Abstract:
In the age of information technology Human-Computer interaction has gained
importance. Speech is the primary mode of communication among human being and
people expect to exchange natural dialect with computer. This expectation can be
achieved due to recent development of speech technology. Speech recognition is the
process of extracting necessary information from input speech signal to make correct
decision and can be applied in automation of operator assisted services, dictation,
interactive voice response, medical transcription, pronunciation in computer aided
language learning application, data entry etc. To achieve this at first word separation
from continuous speech is needed. An isolated speech recognition system requires that a
speaker offers clear signature between words but continuous speech consists of
continuous utterance which is the representative of a real speech.
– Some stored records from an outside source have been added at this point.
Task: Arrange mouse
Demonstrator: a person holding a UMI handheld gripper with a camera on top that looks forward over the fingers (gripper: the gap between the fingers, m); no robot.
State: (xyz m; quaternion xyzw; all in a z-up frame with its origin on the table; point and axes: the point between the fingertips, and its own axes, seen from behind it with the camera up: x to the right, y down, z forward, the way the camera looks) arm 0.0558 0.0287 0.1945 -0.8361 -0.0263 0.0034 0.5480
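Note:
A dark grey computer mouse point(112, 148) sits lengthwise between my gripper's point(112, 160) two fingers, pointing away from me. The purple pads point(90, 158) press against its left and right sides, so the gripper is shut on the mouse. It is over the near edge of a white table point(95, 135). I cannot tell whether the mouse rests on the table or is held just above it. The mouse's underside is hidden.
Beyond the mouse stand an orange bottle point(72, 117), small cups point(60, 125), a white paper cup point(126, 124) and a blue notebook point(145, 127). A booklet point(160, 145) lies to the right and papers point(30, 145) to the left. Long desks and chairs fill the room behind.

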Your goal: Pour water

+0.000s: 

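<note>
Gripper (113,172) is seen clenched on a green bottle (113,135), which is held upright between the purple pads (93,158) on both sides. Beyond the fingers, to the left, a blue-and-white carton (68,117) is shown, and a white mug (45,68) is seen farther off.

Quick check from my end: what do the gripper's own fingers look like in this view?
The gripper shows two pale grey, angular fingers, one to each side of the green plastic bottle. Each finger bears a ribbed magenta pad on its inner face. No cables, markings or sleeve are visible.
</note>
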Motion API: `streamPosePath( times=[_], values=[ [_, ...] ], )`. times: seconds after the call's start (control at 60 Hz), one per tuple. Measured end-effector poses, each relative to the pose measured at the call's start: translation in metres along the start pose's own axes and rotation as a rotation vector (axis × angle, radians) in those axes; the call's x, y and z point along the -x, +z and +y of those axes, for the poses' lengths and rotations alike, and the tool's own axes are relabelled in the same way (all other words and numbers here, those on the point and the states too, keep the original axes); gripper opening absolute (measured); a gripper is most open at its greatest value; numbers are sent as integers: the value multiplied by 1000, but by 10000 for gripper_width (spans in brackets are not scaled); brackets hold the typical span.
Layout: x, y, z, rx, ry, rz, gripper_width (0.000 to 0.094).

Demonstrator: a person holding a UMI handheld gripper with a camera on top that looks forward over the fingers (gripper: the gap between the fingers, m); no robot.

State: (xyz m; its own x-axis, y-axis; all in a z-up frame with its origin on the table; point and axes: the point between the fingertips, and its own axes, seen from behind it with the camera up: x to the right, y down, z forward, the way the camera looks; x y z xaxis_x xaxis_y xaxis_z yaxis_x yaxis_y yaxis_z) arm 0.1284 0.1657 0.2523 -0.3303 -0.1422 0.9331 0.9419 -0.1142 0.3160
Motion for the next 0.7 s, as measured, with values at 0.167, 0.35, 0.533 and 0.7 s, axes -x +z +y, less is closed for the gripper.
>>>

The thesis develops a word separation algorithm named Prosody based word separation
algorithm (PWSA) for recognition of continuous Bangla speech based on prosodic
features. Bangla is a bound stress language i.e. it has stress which is high on initial word
of a sentence and becomes low at the end of sentences. Based on relative fundamental
frequency estimation, PWSA is developed to separate words from continuous Bangla
speech. Mel Frequency Cepstral Coefficient (MFCC) is used to extract feature from each
separated word. Vector Quantization is used to build codebook of each word. Codebook
of all words make database of Bangla speech. For recognition of unknown speech at first
PWSA is applied to separate words. MFCC features are extracted from unknown words
and compared with database. Experimental result shows that the proposed word
separation algorithm using stress information with energy performs excellent.
Experiment was performed on 1755 words with 98% accuracy which is 32% better than
the existing algorithm . Fo r recognition, the system obtained accuracy of 82%.